- [PROBLEM STATEMENT]
Take the data below and extract the lines from the one with "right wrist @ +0" to the one with "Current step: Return", inclusive, exactly as written.

- [DATA SECTION]

☆ ☆ ☆ ☆

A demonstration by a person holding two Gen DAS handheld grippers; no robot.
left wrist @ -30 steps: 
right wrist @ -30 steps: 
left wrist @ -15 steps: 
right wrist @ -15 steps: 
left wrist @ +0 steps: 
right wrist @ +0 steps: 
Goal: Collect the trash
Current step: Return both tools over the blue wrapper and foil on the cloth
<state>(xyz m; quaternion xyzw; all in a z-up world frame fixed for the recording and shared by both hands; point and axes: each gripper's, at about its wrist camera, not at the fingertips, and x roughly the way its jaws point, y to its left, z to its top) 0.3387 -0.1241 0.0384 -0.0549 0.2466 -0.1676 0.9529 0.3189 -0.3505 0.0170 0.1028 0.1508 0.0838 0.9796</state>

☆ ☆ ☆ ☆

- [ANSWER SECTION]
right wrist @ +0 steps: 
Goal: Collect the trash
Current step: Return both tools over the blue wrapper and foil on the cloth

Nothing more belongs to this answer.